There is however a cost to the system, that is to the State of New South Wales, to conduct an examination. An objective of the 1998 Act is that the system be fair, affordable and financially viable. An object of the Commission is to ensure that the Commission can resolve the parties’ issues in a cost-effective way. The guiding principle of the Commission, as set out in s 42 of the Personal Injury Commission Act 2020, includes that the real issues in the proceedings between the parties be resolved in a just, quick and cost-effective way. Clause 51 of PID7, in effect, extends that principle to proceedings before an Appeal Panel. Rule 127 does so explicitly.

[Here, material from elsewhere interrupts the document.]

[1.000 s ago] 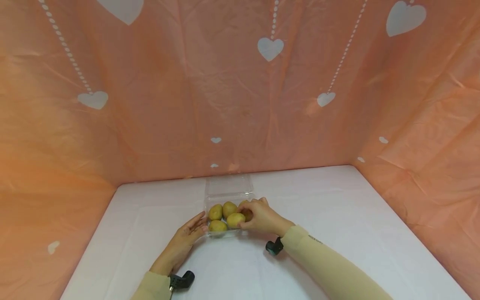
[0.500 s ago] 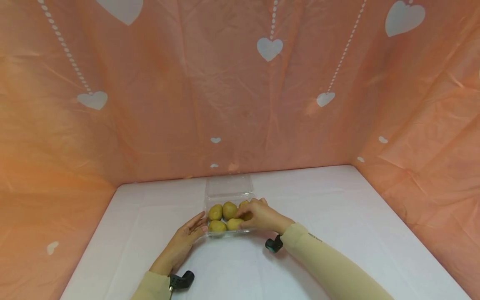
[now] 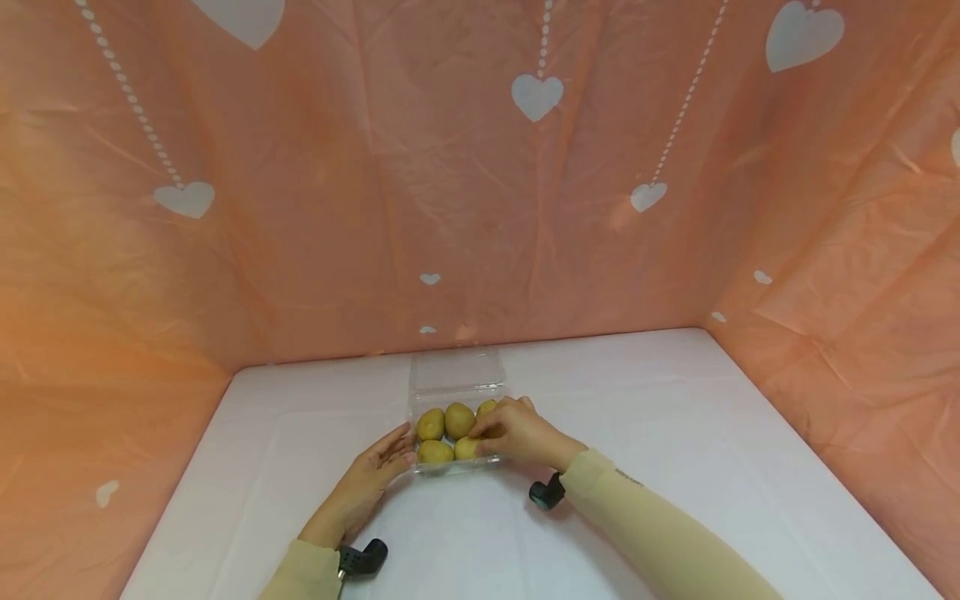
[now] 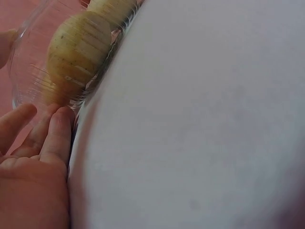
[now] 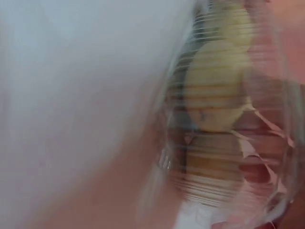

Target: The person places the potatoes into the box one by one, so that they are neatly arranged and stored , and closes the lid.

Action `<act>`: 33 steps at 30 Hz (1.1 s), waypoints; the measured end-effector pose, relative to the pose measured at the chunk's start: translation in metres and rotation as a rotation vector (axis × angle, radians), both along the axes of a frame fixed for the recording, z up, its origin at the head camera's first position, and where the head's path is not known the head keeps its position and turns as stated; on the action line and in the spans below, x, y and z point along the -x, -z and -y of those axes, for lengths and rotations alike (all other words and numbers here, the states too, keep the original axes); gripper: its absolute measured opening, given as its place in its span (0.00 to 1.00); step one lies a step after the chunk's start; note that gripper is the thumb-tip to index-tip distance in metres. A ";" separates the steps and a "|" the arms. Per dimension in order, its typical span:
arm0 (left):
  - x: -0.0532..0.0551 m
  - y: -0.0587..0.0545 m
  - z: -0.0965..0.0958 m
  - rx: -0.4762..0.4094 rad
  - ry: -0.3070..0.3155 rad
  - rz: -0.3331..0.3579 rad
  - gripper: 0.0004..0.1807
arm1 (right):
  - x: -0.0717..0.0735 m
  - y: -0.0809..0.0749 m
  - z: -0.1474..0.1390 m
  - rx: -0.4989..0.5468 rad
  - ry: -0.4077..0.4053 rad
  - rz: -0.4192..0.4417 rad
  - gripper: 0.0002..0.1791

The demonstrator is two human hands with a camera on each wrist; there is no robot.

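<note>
A clear plastic clamshell box point(image 3: 457, 468) holds several yellow-brown potatoes, with its hinged lid point(image 3: 457, 369) folded back behind it. My left hand point(image 3: 367, 475) rests along the box's left end, fingers extended and thumb at the near corner. In the left wrist view its fingertips point(image 4: 59, 124) meet the ribbed plastic beside a potato point(image 4: 78, 47). My right hand point(image 3: 525, 435) reaches into the right part of the box, thumb and curled fingers on the front potato point(image 3: 465, 449). That hand partly hides the potato point(image 3: 487, 407) behind. Ribbed plastic and blur obscure the potatoes point(image 5: 214, 86) in the right wrist view.
A white-covered table point(image 3: 660, 483) lies under the box. Orange sheeting with white hearts point(image 3: 480, 208) stands along the back and both sides. Black wrist cameras sit below the left wrist point(image 3: 363, 557) and the right wrist point(image 3: 547, 492).
The right hand has lowered the front potato into the box beside the left front one, and its fingers have shifted slightly over it. The left hand stays at the box's end.
</note>
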State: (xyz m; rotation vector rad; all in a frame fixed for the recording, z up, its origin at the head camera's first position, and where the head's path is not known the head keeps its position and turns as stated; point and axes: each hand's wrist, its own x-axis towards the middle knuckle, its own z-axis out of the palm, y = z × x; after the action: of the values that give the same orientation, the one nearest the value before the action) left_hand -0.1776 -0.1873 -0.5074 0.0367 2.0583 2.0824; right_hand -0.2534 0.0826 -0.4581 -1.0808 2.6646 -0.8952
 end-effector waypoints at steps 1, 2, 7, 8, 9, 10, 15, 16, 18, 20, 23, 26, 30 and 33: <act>0.000 0.000 0.000 0.004 0.001 0.000 0.38 | 0.001 0.001 -0.002 0.041 0.028 0.039 0.09; 0.001 0.000 0.000 0.007 0.002 0.001 0.38 | 0.002 0.001 -0.004 0.092 0.059 0.076 0.09; 0.003 0.000 0.002 0.010 0.022 0.006 0.38 | 0.011 0.001 -0.015 0.437 0.250 0.209 0.16; 0.003 -0.001 0.002 0.010 0.026 0.007 0.38 | 0.013 0.002 -0.018 0.489 0.287 0.224 0.18; 0.004 -0.003 0.002 0.009 0.026 0.012 0.38 | 0.016 0.003 -0.020 0.534 0.329 0.249 0.20; 0.005 -0.005 0.002 0.010 0.026 0.014 0.38 | 0.018 0.004 -0.023 0.573 0.371 0.281 0.23; 0.016 -0.017 0.004 0.005 -0.008 0.020 0.36 | 0.032 0.014 -0.028 0.720 0.529 0.504 0.29; 0.020 -0.018 0.004 -0.002 -0.018 0.012 0.35 | 0.034 0.016 -0.028 0.754 0.544 0.546 0.29; 0.028 -0.019 0.004 -0.029 -0.053 -0.001 0.33 | 0.040 0.022 -0.026 0.823 0.568 0.622 0.27; 0.035 -0.018 0.004 -0.068 -0.081 -0.010 0.32 | 0.045 0.027 -0.024 0.886 0.580 0.674 0.26; 0.045 -0.016 0.001 -0.162 -0.112 -0.002 0.32 | 0.050 0.031 -0.020 0.886 0.585 0.671 0.25; 0.052 -0.011 -0.001 -0.249 -0.116 0.015 0.33 | 0.051 0.032 -0.015 0.813 0.596 0.650 0.26; 0.054 -0.006 -0.003 -0.218 -0.085 0.009 0.35 | 0.051 0.033 -0.009 0.728 0.591 0.652 0.27; 0.053 -0.003 -0.004 -0.138 -0.031 -0.002 0.36 | 0.049 0.034 -0.008 0.709 0.574 0.642 0.27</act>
State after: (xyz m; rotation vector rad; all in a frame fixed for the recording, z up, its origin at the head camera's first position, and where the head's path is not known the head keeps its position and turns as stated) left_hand -0.2310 -0.1836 -0.5040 0.0290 1.9244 2.2403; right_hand -0.3024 0.0909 -0.4923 0.0145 2.1213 -1.9703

The appellant has not taken issue with any aspect of the Medical Assessor’s clinical examination of her. Nor has the respondent. The Appeal Panel considers that the Medical Assessor’s clinical examination of the appellant covered all relevant matters, with the exception of one detail, which the Appeal Panel has set out below under “findings and reasons”.

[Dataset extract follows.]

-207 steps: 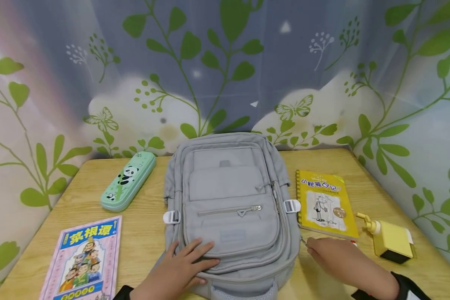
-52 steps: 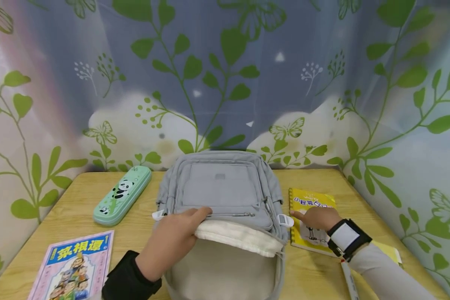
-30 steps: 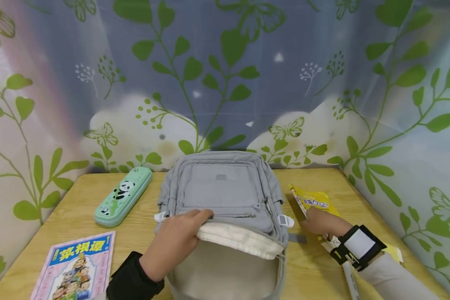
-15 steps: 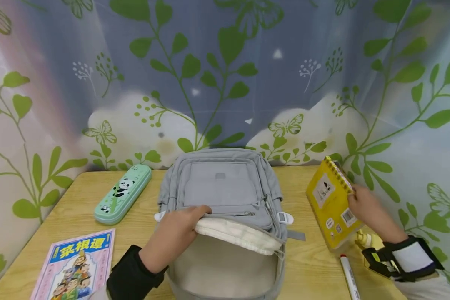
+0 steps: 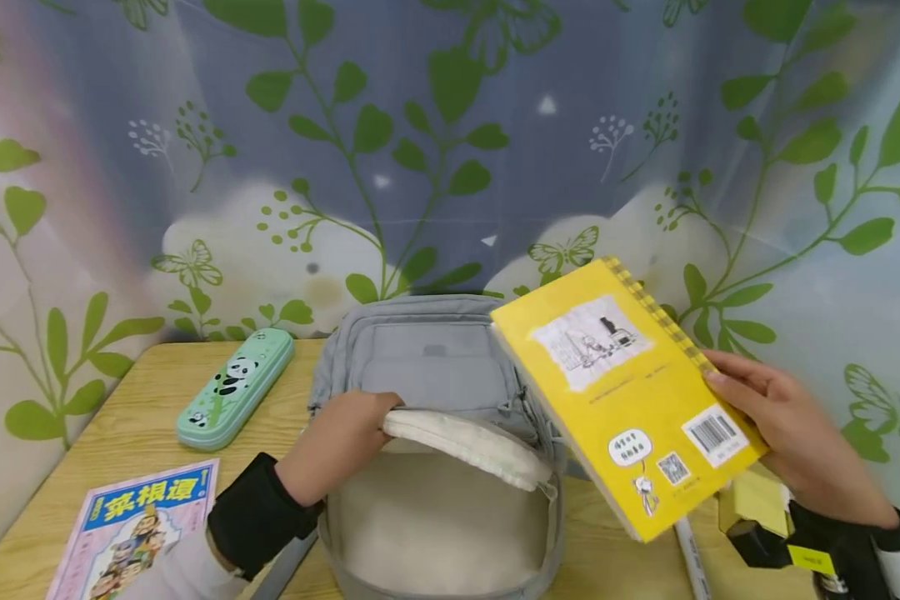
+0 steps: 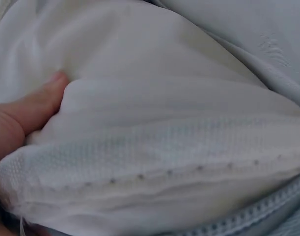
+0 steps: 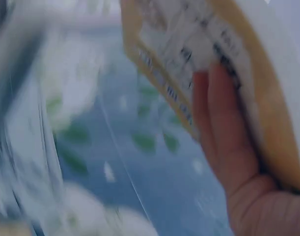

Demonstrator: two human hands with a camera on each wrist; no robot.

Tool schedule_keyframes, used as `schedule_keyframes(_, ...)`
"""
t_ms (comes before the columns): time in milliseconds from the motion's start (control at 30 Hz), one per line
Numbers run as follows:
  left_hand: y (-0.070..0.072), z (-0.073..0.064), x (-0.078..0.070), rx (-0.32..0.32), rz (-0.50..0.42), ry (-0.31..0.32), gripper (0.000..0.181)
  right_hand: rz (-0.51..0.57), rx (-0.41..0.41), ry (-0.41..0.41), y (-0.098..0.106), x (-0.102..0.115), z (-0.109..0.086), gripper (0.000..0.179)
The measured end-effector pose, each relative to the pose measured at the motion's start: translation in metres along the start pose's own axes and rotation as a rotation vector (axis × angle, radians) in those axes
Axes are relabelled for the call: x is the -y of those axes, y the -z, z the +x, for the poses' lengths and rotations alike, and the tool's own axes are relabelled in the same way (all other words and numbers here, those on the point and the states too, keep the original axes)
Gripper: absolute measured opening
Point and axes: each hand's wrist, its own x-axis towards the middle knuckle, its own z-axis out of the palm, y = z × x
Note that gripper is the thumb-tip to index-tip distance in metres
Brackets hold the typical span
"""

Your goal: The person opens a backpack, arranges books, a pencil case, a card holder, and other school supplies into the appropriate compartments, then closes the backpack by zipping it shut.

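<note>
A grey backpack (image 5: 435,358) lies on the table with its main compartment unzipped, showing a cream lining. My left hand (image 5: 348,437) pinches the edge of its front flap and holds it raised; the left wrist view shows the thumb (image 6: 39,105) pressed on the pale lining. In my right hand (image 5: 787,425) is a yellow book (image 5: 622,392), gripped by its spine side, its back cover facing me. It is tilted in the air above the table and overlaps the backpack's right side. The right wrist view, blurred, shows fingers (image 7: 221,113) lying across the book's other cover.
On the left are a green panda pencil case (image 5: 236,387) and a pink-bordered book (image 5: 135,529). At the right lie a white marker (image 5: 692,558) and a yellow box-like object with a black end (image 5: 753,508). A leaf-patterned curtain (image 5: 450,150) hangs behind the table.
The backpack was unzipped and its flap lifted by the left hand. The right hand took the yellow book off the table, turned it over and brought it left towards the backpack.
</note>
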Motion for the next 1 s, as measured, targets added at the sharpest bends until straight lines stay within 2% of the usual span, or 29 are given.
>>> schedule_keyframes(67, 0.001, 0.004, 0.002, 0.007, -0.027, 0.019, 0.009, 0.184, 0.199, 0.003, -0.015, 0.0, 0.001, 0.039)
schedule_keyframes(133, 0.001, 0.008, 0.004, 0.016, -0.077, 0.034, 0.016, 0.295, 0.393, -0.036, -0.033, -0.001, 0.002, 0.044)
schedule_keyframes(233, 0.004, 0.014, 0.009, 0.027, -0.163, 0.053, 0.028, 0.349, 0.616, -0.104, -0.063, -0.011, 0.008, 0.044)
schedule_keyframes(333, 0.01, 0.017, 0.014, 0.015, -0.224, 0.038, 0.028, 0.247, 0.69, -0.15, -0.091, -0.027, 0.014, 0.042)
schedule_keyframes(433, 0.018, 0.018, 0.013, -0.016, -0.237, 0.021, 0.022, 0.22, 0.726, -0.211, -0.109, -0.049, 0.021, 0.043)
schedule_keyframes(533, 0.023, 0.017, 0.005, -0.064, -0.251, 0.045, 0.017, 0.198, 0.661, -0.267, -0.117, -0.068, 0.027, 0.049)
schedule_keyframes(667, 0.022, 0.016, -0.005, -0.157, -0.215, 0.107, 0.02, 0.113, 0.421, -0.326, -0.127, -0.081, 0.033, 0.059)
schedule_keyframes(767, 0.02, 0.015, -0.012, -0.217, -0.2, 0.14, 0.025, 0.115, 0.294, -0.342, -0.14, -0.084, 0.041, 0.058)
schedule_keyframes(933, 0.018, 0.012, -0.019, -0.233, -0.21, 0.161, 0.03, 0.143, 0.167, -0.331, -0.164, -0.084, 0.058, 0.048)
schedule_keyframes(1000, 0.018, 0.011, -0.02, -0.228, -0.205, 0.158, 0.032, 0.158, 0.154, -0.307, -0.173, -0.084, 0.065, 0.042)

Nor has either party challenged the findings the Medical Assessor made from his clinical examination of the appellant, and is apparent to the Appeal Panel, which is an expert panel, that his findings are reliable and are sufficient to enable the Appeal Panel to assess the appellant's permanent impairment from her injury.
Saying the above in another shorter way, there is no substantive error with the Medical Assessor's clinical examination or with his findings from that examination, with the exception of one matter which makes no difference to the outcome.
For reasons the Appeal Panel will explain below, the Appeal Panel is satisfied that the Medical Assessor did make an error in considering that the appellant had achieved maximum medical improvement and not assessing the degree of the appellant's permanent impairment from her injury, which is the issue the appellant has agitated in her appeal, but the Appeal Panel is able to correct that error based on the findings the Medical Assessor made from his examination of the appellant. Given that, there is simply no need therefore for the Appeal Panel to have one of its members who is a Medical Assessor to re-examine the appellant, which would only add a cost to the system and also delay the outcome.
EVIDENCE
The Appeal Panel has before it all the documents that were sent to the Medical Assessor for the original medical assessment and has taken them into account in making this determination.
SUBMISSIONS
The appellant made written submissions. They are not repeated in full, but have been considered by the Appeal Panel. The respondent did not make any submissions.
In her submissions, the appellant noted that the Medical Assessor concluded that her condition was not stable because conservative measures of treatment had previously resolved her pain. The appellant submitted that that was irrelevant because pain is not a factor by which the degree of her permanent impairment from her injury to her lumbar spine is assessed.
The appellant submitted that the Medical Assessor failed to make enquiry regarding whether she would undertake the treatment that he considered would relieve her pain. The appellant submitted that she is unable to afford that treatment.
The appellant submitted that any relief from pain she obtained from the treatment the Medical Assessor considered she should have would not eliminate her impairment even if it eliminated her symptoms.
The appellant submitted there is additional information, in the form of a statement she signed on 19 February 2024, in which she states, in substance, that she is no longer entitled to compensation for medical expenses and she is unable to afford physiotherapy and exercise physiology.
FINDINGS AND REASONS
The procedures on appeal are contained in s 328 of the 1998 Act. The appeal is to be by way of review of the original medical assessment but the review is limited to the grounds of appeal on which the appeal is made.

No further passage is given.